Docs | Google Group | Installation | Usage | Slides | Quickstart | Open Bandit Dataset | 日本語
Table of Contents
Open Bandit Dataset is a public real-world logged bandit feedback data. The dataset is provided by ZOZO, Inc., the largest Japanese fashion e-commerce company with over 5 billion USD market capitalization (as of May 2020). The company uses multi-armed bandit algorithms to recommend fashion items to users in a large-scale fashion e-commerce platform called ZOZOTOWN. The following figure presents examples of displayed fashion items as actions.
Recommended fashion items as actions in ZOZOTOWN
We collected the data in a 7-day experiment in late November 2019 on three “campaigns,” corresponding to all, men's, and women's items, respectively. Each campaign randomly used either the Uniform Random algorithm or the Bernoulli Thompson Sampling (Bernoulli TS) algorithm, which was pre-trained for about a month before the data collection period.
The small size version of our data is available at ./obd. This can be used for running examples. We release the full size version of our data at https://research.zozo.com/data.html. Please download the full size version for research uses. Please see ./obd/README.md for the description of the dataset.
Open Bandit Pipeline is a series of implementations of dataset preprocessing, OPE estimators, and the evaluation of OPE estimators. This pipeline allows researchers to focus on building their own OPE estimator and easily compare it with others’ methods in realistic and reproducible ways. Thus, it facilitates reproducible research on bandit algorithms and off-policy evaluation.
Structure of Open Bandit Pipeline
Open Bandit Pipeline consists of the following main modules.
- dataset module: This module provides a data loader for Open Bandit Dataset and a flexible interface for handling logged bandit feedback. It also provides tools to generate synthetic bandit datasets.
- policy module: This module provides interfaces for online and offline bandit algorithms. It also implements several standard algorithms.
- simulator module: This module provides functions for conducting offline bandit simulation.
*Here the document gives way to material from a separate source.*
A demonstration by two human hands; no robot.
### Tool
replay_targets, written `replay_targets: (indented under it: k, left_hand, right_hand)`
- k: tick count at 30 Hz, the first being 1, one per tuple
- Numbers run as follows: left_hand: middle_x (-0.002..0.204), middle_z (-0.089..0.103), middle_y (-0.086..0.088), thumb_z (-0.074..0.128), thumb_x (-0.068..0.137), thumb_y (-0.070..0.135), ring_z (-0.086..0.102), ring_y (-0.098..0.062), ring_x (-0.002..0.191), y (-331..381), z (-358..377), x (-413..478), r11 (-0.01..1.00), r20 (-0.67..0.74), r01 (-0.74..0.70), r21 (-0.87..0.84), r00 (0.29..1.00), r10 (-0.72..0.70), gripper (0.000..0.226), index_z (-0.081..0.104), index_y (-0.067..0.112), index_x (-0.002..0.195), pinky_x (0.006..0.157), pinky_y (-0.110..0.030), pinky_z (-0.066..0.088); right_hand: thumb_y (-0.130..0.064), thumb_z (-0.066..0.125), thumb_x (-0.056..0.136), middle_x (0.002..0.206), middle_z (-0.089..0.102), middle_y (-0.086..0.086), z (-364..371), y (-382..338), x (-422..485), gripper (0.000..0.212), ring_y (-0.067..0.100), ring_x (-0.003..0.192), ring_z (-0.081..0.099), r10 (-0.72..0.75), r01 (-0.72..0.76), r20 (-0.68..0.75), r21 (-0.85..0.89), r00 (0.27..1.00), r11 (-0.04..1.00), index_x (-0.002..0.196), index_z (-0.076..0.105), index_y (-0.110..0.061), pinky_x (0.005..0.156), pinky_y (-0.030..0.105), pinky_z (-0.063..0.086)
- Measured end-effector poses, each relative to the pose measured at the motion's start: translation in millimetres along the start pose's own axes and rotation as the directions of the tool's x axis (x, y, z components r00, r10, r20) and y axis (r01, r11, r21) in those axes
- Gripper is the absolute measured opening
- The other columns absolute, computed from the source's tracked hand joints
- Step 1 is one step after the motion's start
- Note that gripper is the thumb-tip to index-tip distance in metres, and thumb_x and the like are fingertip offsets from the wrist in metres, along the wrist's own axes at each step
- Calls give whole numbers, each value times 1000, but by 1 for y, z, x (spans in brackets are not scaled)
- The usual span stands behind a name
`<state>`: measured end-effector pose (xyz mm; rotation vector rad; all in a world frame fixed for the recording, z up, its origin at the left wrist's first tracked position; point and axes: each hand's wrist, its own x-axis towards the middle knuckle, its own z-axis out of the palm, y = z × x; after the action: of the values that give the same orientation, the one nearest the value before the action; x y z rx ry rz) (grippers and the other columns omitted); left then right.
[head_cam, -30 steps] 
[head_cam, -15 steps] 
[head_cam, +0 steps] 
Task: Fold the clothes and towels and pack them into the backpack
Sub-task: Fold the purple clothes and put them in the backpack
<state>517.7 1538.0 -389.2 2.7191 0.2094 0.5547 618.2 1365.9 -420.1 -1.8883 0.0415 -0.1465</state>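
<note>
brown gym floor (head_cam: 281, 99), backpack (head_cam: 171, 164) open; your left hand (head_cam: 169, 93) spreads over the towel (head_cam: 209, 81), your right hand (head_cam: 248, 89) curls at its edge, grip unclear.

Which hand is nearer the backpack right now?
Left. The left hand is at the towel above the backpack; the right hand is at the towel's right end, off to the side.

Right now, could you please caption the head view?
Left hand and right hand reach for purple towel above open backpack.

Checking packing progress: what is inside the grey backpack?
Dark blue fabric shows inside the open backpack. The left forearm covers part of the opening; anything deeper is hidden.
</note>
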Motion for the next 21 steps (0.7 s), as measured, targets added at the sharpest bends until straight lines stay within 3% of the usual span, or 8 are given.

- ope module: This module provides interfaces for OPE estimators. It also implements several standard OPE estimators.
-
Bandit Algorithms (implemented in policy module)
- Online
- Context-free
- Random
- Epsilon Greedy
- Bernoulli Thompson Sampling
- Contextual
- Linear
- Linear Epsilon Greedy
- Linear Thompson Sampling [Agrawal and Goyal. 2013]
- Linear Upper Confidence Bound [Li et al. 2010]
- Logistic
- Logistic Epsilon Greedy
- Logistic Thompson Sampling [Chapelle and Li. 2011]
- Logistic Upper Confidence Bound [Mahajan et al. 2012]
- Linear
- Context-free
- Offline (Off-Policy Learning) [Dudík et al. 2014]
- Inverse Probability Weighting
- Online
-
OPE Estimators (implemented in ope module)
- Replay Method [Li et al. 2011]
- Direct Method [Beygelzimer and Langford 2009]
- Inverse Probability Weighting [Precup et al. 2000] [Strehl et al. 2010]
- Self-Normalized Inverse Probability Weighting [Swaminathan and Joachims. 2015]
- Doubly Robust [Dudík et al. 2014]
- Switch Estimator [Wang et al. 2016]
- More Robust Doubly Robust [Farajtabar et al. 2018]
- Doubly Robust with Shrinkage [Su et al. 2019]
- Double Machine Learning [Narita et al. 2020]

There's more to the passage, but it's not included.